*What is needed*.
Print every line of the material below exactly as it stands, but omit the pictures.

*Available data*.

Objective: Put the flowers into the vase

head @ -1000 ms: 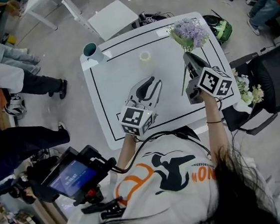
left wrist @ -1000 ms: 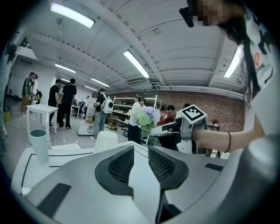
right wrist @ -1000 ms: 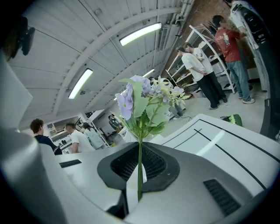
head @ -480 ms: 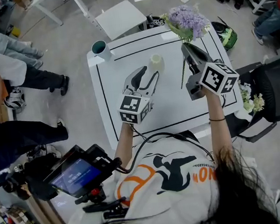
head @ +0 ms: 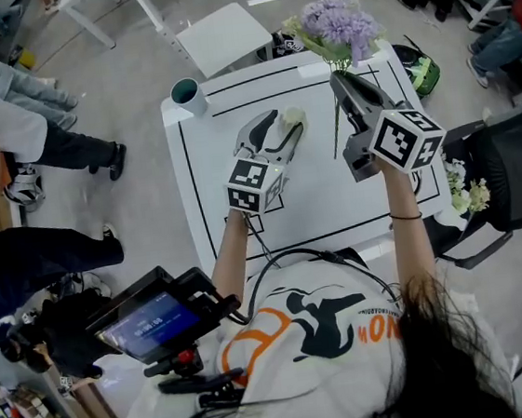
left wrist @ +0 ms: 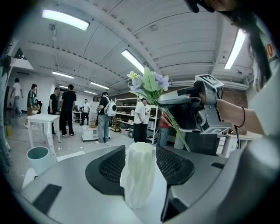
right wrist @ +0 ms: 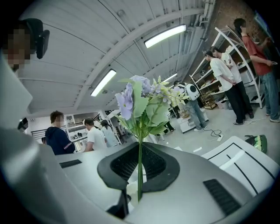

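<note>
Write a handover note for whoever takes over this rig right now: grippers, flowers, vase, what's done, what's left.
Left hand-held gripper: jaws opening, with the vase standing between them on the table, not gripped.
Right hand-held gripper: shut on the stem of the flowers, which are held up off the table, clear of the vase.
Done: flowers in hand.
Left: lower the stem into the vase, then release.
</note>
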`<state>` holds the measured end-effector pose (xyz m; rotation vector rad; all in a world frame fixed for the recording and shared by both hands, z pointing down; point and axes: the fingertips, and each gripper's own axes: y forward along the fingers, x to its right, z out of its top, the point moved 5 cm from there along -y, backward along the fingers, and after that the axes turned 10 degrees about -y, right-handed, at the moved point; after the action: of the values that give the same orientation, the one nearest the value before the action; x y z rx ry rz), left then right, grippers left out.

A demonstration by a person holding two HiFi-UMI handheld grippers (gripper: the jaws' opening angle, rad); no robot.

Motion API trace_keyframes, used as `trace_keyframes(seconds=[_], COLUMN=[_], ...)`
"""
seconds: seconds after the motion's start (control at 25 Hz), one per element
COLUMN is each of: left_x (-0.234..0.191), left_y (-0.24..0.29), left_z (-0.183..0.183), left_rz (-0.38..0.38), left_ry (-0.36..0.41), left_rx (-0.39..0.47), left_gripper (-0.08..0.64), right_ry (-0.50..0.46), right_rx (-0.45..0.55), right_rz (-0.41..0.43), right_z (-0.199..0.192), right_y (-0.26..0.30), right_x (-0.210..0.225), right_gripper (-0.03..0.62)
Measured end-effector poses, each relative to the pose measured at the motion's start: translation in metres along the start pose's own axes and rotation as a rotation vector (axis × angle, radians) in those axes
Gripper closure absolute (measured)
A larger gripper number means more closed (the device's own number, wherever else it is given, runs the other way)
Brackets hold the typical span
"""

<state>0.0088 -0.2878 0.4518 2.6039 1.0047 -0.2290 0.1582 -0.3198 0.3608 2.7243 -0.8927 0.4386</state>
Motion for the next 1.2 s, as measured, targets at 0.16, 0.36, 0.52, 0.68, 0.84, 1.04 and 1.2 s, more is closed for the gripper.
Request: trace_keyframes(seconds=[0.16, 0.36, 0.52, 0.68, 0.84, 1.04, 1.2], left_x=[-0.001, 0.001, -0.002, -0.005, -0.004, -0.006, -0.007], left_y=[0.004, 0.007, 0.008, 0.008, 0.009, 0.013, 0.013], left_z=[0.000, -0.002, -0.001, -0.001, -0.003, -0.005, -0.005], left_rz=[-0.004, -0.019, -0.014, -0.016, -0.019, -0.014, -0.013], left_ry=[0.022, 0.030, 0.019, 0.024, 0.039, 0.031, 0.023], left_rx=[-0.015, -0.029, -0.022, -0.020, -0.029, -0.029, -0.030], left_gripper=[0.331, 0.331, 0.333, 0.333, 0.333, 0.333, 0.333], right_ry=[-0.012, -0.031, -0.050, -0.054, -0.073, -0.125, -0.152], right_rx=[0.019, 0.060, 0.078, 0.117, 0.165, 0.213, 0.248], right_rz=[0.016, 0.042, 0.066, 0.075, 0.088, 0.129, 0.161], right_z=[0.011, 0.031, 0.045, 0.058, 0.063, 0.062, 0.056], right_y=[0.005, 0.008, 0.015, 0.022, 0.028, 0.041, 0.046], right_x=[-0.008, -0.019, -0.025, -0.032, -0.038, -0.044, -0.052], right_gripper=[0.571, 0.571, 0.571, 0.571, 0.571, 0.571, 0.571])
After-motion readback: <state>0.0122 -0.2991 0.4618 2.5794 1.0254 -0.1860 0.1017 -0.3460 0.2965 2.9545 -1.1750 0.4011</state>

*Exercise result*.
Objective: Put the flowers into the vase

head @ -1000 ms: 
left wrist @ -1000 ms: 
right wrist @ -1000 ms: 
head @ -480 ms: 
head @ +0 ms: 
left wrist @ +0 ms: 
right wrist @ +0 ms: 

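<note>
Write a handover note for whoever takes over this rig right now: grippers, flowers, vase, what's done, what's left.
Left hand-held gripper: jaws opening, with the vase standing between them on the table, not gripped.
Right hand-held gripper: shut on the stem of the flowers, which are held up off the table, clear of the vase.
Done: flowers in hand.
Left: lower the stem into the vase, then release.
</note>
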`<state>` holds the measured end-effector pose (xyz m; rotation vector rad; all in a world frame fixed for the recording and shared by both hands, z pointing down; point and axes: the fingertips, and each gripper's own axes: y forward along the fingers, x to its right, z out of its top, the point moved 5 cm from there along -y, backward along the fingers, and after that the axes turned 10 degrees about -y, right-handed, at the moved point; after the action: of the values that give the same orientation, the one nearest the value before the action; x y z rx ry rz), left then right, grippers left out.

A demonstration by a person holding two HiFi-UMI handheld grippers (gripper: the jaws' opening angle, rad); no robot.

Motion API trace_keyframes, used as `trace_keyframes(seconds=[_], COLUMN=[_], ...)`
"""
seconds: seconds after the motion's start (control at 25 Hz), one per element
COLUMN is each of: left_x (-0.234..0.191), left_y (-0.24..0.29), left_z (-0.183..0.183), left_rz (-0.38..0.38), left_ry (-0.36..0.41), left_rx (-0.39..0.47), left_gripper (-0.08..0.64), right_ry (-0.50..0.46), right_rx (-0.45..0.55), right_rz (-0.41..0.43), right_z (-0.199..0.192), right_y (-0.26..0.30), right_x (-0.210..0.225), right_gripper (-0.03..0.62)
Measured end-effector poses, each relative to the pose measured at the motion's start: translation in metres along the start pose's own axes and rotation as a rotation vector (axis × angle, radians) in those axes
Gripper closure absolute (measured)
A larger gripper number means more closed (the device's own number, wherever else it is given, runs the other way)
Brackets hold the typical span
"""

<state>0.0088 -0.2878 0.4518 2.6039 1.0047 -0.2290 0.1582 -0.3198 0.3608 2.7243 -0.8927 0.4386</state>
Motion for the next 1.2 s, as measured, targets at 0.16, 0.36, 0.52, 0.68, 0.84, 1.04 and 1.2 s, more is closed for the gripper.
Request: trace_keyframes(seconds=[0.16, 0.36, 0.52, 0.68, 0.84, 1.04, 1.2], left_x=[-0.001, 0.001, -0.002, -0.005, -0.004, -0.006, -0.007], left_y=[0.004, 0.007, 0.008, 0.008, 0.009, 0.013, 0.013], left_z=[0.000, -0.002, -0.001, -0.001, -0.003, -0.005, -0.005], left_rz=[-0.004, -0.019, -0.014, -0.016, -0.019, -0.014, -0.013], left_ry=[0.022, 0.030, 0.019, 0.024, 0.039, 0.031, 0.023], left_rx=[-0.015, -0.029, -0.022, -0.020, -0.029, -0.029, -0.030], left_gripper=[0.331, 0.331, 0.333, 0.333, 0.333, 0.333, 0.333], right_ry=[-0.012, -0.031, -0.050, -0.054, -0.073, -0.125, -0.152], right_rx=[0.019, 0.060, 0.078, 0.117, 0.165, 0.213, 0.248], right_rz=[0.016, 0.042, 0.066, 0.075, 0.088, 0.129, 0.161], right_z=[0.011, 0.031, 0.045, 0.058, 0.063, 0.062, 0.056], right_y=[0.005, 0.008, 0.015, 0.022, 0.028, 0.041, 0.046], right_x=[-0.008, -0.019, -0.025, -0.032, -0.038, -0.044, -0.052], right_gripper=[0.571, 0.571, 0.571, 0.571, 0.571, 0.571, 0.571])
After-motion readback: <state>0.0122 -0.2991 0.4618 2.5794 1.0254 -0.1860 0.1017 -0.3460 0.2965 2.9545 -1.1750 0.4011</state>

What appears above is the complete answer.